Je défends l’idée du 80-20: dans 80% des cas, il faut se contrôler, s’alimenter sainement, faire de l’exercice et éviter de boire trop. Mais, on peut s’accorder 20% de dérapages contrôlés: un repas gastronomique ou une soirée un peu arrosée de temps à autre n’est pas néfaste. Si l’on ne se laisse pas une soupape pour respirer, on se condamne pratiquement à l’échec. Comme disait Lucrèce, les livres les plus interdits sont aussi les plus lus.

  

Définitions et chiffres

Monde

◗ L’indice de masse corporelle (IMC) correspond au poids divisé par le carré de la taille, exprimé en kg/m2. Selon les critères retenus par l’Organisation mondiale de la santé (OMS), le surpoids correspond à un IMC égal ou supérieur à 25 et l’obésité à un IMC égal ou supérieur à 30. Il est attesté que le risque de maladies chroniques augmente progressivement au-delà d’un IMC de 21.

◗ Selon, les estimations de l’OMS pour l’année 2005, 1,6 milliard d’adultes (15 ans et plus) sont en surpoids et au moins 400 millions d’adultes sont obèses. En 2015, ces deux chiffres devraient s’élever respectivement à 2,3 milliards et 700 millions (à comparer aux 800 millions de personnes victimes de malnutrition recensées par la FAO, l’Organisation des Nations Unies pour l’alimentation et l’agriculture).

◗ Au moins 20 millions d’enfants de moins de cinq ans sont en surpoids.

◗ 300 000 Américains décèdent chaque année des suites de leur obésité.

Suisse

◗ 37% de la population suisse était en excès de poids en 2002. Pour le canton de Genève, on estime que 60% des hommes et 40% des femmes sont en surpoids et que 15% des hommes et 11% des femmes sont obèses.

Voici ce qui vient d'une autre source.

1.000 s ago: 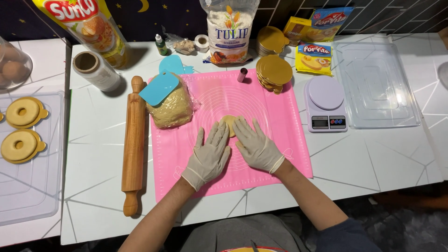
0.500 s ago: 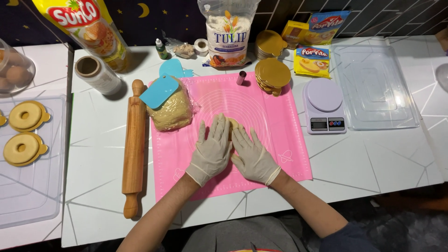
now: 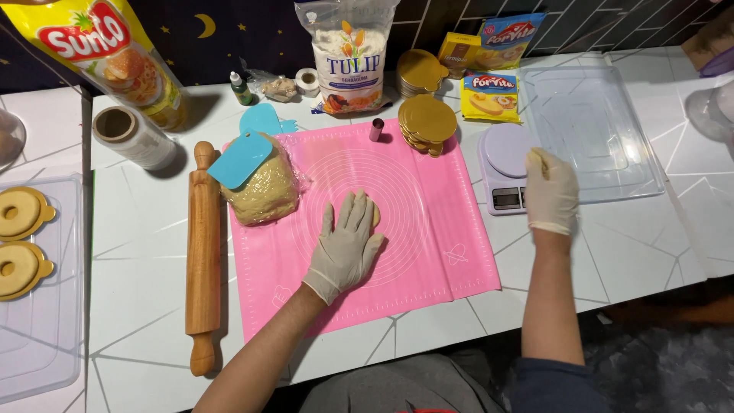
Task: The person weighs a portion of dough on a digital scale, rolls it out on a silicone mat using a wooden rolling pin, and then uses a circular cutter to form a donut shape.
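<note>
Soft, pliable tan dough piece (image 3: 374,214) at pink silicone mat's (image 3: 443,252) centre, pressed under gloved left hand (image 3: 345,246) with fingers spread flat; best lifted by edges; gloved right hand (image 3: 550,191), at three o'clock, fingers together over lilac kitchen scale (image 3: 506,177).

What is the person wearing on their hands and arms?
Both the left hand and the right hand wear thin, pale, close-fitting disposable gloves ending at the wrist. The forearms are bare. A dark blue sleeve shows at the right upper arm.
</note>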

◗ 20% des enfants suisses seraient aujourd’hui en surpoids ou obèses. Entre 1980 et 2002, ces chiffres ont été multipliés par un facteur entre six et neuf, selon les études scientifiques considérées.

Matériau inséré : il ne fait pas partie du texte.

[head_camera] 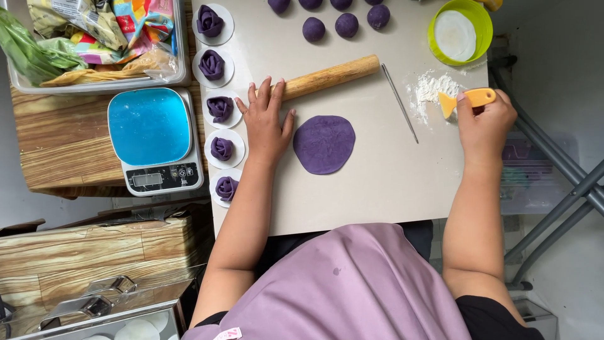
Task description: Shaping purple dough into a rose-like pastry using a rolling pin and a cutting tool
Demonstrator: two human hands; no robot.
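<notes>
Dough disc (324,144) mid-table, rolling pin (329,77) behind; scale (155,140) left, flour (430,89) right.

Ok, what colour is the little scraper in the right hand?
Orange-yellow. The scraper in the right hand shows best in the head view, by the flour.

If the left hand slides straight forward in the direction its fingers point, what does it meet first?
The left hand lies flat on the table with its fingertips already at the wooden rolling pin, so it would probably meet the pin first. The purple dough balls lie beyond.
</notes>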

◗ En Suisse, chaque individu consomme par an en moyenne 6,8 kg de sucre de plus qu’en 1980, soit 70% de plus que le seuil préconisé. Le ratio de fruits est pour sa part passé de 101 kg par an et par habitant en 1980 à 83,7 kg en 2005. En moyenne, l’apport énergétique dépasse les recommandations de 25 à 30%.

◗ Les coûts engendrés par la surcharge pondérale, l’obésité et les maladies associées s’élèvent à 2,7 milliards de francs par an. Les frais de traitement directs dus au manque d’exercice physique se montent pour leur part à 1,6 milliard de francs par an.

◗ Selon une étude conduite en 2003 auprès de 2400 sujets, 94% des successfull losers – personnes ayant stabilisé leur perte de poids pendant un an en moyenne – ont repris leur poids après deux ans.